» Aim of the task
Pick out the lines in the listing below that contain the word "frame" and copy them.

» Dataset section
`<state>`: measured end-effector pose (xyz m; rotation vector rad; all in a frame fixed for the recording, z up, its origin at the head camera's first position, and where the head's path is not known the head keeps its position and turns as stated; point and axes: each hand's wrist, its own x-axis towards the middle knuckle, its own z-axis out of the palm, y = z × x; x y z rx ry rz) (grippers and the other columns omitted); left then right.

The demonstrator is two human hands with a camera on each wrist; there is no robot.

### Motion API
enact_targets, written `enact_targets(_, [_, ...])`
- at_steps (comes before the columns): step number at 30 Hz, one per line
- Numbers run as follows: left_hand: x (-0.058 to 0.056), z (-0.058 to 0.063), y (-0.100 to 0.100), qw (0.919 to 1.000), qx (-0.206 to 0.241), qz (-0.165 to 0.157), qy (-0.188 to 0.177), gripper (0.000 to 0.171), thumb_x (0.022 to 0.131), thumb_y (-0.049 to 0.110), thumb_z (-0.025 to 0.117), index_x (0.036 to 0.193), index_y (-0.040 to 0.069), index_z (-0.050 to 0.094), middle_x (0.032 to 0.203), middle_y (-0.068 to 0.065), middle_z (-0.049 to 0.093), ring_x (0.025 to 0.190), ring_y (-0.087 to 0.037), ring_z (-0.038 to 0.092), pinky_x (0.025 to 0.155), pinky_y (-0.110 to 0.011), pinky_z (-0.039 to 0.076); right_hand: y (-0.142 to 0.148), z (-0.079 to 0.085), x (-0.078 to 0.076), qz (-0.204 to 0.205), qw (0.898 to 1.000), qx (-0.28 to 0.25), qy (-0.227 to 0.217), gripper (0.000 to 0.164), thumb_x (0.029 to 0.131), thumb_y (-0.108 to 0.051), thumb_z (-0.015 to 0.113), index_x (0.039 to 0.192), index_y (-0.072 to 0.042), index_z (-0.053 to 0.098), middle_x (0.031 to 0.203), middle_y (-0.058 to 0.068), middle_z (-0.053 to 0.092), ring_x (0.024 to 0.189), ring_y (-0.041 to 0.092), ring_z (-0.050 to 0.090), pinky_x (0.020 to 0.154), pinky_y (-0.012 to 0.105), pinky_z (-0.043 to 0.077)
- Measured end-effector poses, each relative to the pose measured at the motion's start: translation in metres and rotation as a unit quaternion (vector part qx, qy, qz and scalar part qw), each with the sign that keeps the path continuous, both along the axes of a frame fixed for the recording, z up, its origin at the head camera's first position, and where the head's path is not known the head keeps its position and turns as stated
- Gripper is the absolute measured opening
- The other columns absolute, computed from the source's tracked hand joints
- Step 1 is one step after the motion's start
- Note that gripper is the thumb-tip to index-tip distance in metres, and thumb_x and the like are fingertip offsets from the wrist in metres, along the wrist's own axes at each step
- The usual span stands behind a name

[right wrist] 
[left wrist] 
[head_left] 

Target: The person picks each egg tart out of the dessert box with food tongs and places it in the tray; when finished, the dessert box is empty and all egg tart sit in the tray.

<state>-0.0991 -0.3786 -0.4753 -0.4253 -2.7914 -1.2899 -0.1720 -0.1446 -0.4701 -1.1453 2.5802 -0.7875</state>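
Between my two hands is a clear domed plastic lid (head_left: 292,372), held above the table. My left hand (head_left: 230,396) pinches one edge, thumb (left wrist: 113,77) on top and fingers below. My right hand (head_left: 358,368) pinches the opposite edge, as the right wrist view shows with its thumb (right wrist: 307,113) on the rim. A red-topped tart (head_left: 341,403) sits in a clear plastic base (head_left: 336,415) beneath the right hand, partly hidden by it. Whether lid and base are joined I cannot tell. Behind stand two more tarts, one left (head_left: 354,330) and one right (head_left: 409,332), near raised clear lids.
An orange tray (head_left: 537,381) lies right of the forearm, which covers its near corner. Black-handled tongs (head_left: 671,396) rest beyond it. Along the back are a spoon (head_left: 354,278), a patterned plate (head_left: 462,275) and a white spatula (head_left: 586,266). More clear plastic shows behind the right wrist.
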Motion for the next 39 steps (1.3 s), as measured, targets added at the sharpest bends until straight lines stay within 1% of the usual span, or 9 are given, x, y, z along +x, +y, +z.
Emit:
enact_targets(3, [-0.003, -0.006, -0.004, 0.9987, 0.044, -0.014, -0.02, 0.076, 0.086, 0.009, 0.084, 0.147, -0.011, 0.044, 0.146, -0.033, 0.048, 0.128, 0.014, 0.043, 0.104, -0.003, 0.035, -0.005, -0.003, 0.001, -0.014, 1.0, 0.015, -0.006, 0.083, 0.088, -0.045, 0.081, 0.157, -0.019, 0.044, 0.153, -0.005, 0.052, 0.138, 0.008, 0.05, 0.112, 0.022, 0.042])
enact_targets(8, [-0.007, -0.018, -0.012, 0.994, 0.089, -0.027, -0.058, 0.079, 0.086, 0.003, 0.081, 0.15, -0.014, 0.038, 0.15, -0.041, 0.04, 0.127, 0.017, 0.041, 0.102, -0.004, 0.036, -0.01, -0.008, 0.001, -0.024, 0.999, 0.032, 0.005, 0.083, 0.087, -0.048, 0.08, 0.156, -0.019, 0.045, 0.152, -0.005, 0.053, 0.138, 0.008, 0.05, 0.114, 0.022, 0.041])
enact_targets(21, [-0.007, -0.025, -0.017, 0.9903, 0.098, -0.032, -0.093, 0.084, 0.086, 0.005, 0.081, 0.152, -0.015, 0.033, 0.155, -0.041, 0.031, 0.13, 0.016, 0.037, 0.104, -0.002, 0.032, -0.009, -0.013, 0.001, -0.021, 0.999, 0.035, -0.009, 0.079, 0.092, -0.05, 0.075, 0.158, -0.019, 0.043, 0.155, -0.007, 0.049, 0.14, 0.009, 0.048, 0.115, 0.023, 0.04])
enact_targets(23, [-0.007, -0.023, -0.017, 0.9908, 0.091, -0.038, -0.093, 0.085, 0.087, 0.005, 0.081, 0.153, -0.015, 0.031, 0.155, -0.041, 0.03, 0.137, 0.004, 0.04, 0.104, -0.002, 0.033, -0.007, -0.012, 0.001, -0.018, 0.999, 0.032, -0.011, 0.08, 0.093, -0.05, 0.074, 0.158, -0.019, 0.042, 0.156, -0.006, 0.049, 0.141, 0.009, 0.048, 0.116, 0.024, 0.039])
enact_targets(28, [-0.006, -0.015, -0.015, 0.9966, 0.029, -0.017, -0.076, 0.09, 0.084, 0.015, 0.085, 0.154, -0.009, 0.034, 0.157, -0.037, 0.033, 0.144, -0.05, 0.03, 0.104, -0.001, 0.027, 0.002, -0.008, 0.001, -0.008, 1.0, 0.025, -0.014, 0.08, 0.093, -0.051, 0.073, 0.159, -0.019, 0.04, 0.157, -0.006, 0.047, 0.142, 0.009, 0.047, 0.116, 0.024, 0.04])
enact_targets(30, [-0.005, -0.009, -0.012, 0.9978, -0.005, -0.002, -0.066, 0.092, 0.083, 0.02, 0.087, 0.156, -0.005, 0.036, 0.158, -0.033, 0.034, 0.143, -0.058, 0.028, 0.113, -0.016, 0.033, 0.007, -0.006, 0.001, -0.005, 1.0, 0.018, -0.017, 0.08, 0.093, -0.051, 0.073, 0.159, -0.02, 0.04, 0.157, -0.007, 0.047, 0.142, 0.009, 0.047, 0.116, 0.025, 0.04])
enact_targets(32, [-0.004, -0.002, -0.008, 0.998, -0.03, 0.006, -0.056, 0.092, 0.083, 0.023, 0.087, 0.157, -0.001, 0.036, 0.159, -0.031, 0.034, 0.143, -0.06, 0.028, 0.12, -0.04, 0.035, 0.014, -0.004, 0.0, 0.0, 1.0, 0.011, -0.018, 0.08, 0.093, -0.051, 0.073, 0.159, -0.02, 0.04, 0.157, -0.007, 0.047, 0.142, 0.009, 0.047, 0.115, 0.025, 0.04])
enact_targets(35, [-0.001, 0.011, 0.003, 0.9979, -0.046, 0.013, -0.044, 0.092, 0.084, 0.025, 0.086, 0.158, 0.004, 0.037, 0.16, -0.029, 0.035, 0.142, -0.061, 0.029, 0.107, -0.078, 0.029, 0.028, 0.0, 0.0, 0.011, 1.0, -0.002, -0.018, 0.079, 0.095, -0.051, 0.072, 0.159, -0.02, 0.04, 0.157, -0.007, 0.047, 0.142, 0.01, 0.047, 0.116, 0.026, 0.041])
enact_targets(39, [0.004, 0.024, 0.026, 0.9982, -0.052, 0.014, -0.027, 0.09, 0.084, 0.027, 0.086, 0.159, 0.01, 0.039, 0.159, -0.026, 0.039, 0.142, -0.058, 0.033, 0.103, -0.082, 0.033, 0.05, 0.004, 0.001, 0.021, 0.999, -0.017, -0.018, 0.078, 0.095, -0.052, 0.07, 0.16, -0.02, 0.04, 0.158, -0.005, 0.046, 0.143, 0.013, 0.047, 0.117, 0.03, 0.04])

» The completed task
`<state>`: measured end-effector pose (xyz m; rotation vector rad; all in a frame fixed for the recording, z up, its origin at the head camera's first position, and where the head's path is not known the head keeps its position and turns as stated; point and axes: each hand's wrist, its own x-axis towards the middle knuckle, its own z-axis out of the palm, y = z × x; x y z rx ry rz) (grippers and the other columns omitted); left then right.
- Measured end-effector poses, each relative to the pose measured at the motion's start: translation in metres and rotation as a unit quaternion (vector part qx, qy, qz and scalar part qw), each with the sign that keeps the path continuous, both along the axes of a frame fixed for the recording, z up, its origin at the head camera's first position, and where the head's path is not known the head keeps its position and turns as stated

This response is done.